In [1]:
    
%matplotlib inline
from __future__ import division
import pandas as pd
import numpy as np
import thinkstats2
import thinkplot
    
In [2]:
    
data = pd.read_csv("zemi.csv")
data = data[data['junior'] > 0]
data.head()
    
    Out[2]:
In [3]:
    
# summary statistics
data['junior'].describe()
    
    Out[3]:
In [4]:
    
# histgram
junior = thinkstats2.Hist(np.asarray(data['junior']))
thinkplot.PrePlot(2)
thinkplot.Hist(junior, label='Juniors')
thinkplot.Config(title='The number of juniors in each seminar', xlabel='The num of juniors', ylabel='Freq', loc=2, axis=[0, 17, 0, 7])
    
    
In [5]:
    
# separate seminar from lecture
semi = data[data['zemi']==1]
lec = data[data['zemi']==0]
    
In [6]:
    
# summary statistics of 'seminar'
semi['junior'].describe()
    
    Out[6]:
In [7]:
    
# histgram of 'seminar'
semi_hist = thinkstats2.Hist(np.asarray(semi['junior']))
thinkplot.PrePlot(2)
thinkplot.Hist(semi_hist, label='seminar')
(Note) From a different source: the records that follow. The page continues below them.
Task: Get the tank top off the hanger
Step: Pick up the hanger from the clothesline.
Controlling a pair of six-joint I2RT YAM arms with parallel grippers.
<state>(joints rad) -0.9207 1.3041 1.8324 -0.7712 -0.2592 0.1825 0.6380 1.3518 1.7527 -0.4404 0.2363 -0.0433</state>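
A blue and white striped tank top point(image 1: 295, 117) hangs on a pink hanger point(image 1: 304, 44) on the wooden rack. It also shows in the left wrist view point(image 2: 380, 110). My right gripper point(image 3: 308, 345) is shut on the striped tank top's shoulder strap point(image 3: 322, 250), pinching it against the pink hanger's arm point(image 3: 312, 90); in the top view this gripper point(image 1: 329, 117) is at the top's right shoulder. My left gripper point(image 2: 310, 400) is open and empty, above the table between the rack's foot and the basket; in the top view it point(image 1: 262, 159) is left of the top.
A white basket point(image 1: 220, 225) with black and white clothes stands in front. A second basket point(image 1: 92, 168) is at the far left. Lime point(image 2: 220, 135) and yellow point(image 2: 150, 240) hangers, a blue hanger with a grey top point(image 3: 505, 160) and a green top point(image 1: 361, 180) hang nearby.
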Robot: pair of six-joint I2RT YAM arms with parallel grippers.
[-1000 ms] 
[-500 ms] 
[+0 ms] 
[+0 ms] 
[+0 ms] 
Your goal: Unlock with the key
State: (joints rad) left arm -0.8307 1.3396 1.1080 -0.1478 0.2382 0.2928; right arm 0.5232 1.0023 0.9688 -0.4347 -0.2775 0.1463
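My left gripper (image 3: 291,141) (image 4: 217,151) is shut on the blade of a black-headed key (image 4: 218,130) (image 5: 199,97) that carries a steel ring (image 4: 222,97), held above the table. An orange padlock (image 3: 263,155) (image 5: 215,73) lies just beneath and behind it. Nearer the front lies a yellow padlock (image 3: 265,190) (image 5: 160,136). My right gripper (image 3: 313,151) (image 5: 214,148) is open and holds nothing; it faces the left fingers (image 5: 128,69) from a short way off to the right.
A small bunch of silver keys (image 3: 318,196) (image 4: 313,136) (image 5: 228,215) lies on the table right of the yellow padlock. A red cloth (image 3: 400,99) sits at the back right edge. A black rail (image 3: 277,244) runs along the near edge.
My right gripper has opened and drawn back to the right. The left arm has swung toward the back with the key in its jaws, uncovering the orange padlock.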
thinkplot.Config(title='The number of juniors in each seminar', xlabel='The num of juniors', ylabel='Freq', loc=2, axis=[0, 17, 0, 5])
    
    
In [8]:
    
semi_cmf = thinkstats2.Cdf(np.asarray(semi['junior']))
thinkplot.PrePlot(2)
thinkplot.Cdf(semi_cmf, label='seminar')
thinkplot.Config(title='The number of juniors in each seminar', xlabel='The num of juniors', ylabel='Freq', loc=2, axis=[0, 17, 0, 1])
    
    
In [9]:
    
junior = []
double = []
single = []
for i in np.asarray(semi[['s1','s2','s3','s4','s5','s6','s7','s8','s9','s10','s11','s12','s13','s14','s15','s16']], dtype=int).reshape(16*35).tolist():
    if i >=0:
        junior.append(i)
hist = thinkstats2.Hist(junior)
for val, freq in hist.Items():
    if freq == 2:
        double.append(val)
    elif freq == 1:
        single.append(val)
    else:
        print('ERROR')
print('Capa' ,str(len(junior)))
print('Single', len(single))
print('Double', len(double))
print('None', 345-len(single)-len(double))
print('All', len(single)+len(double))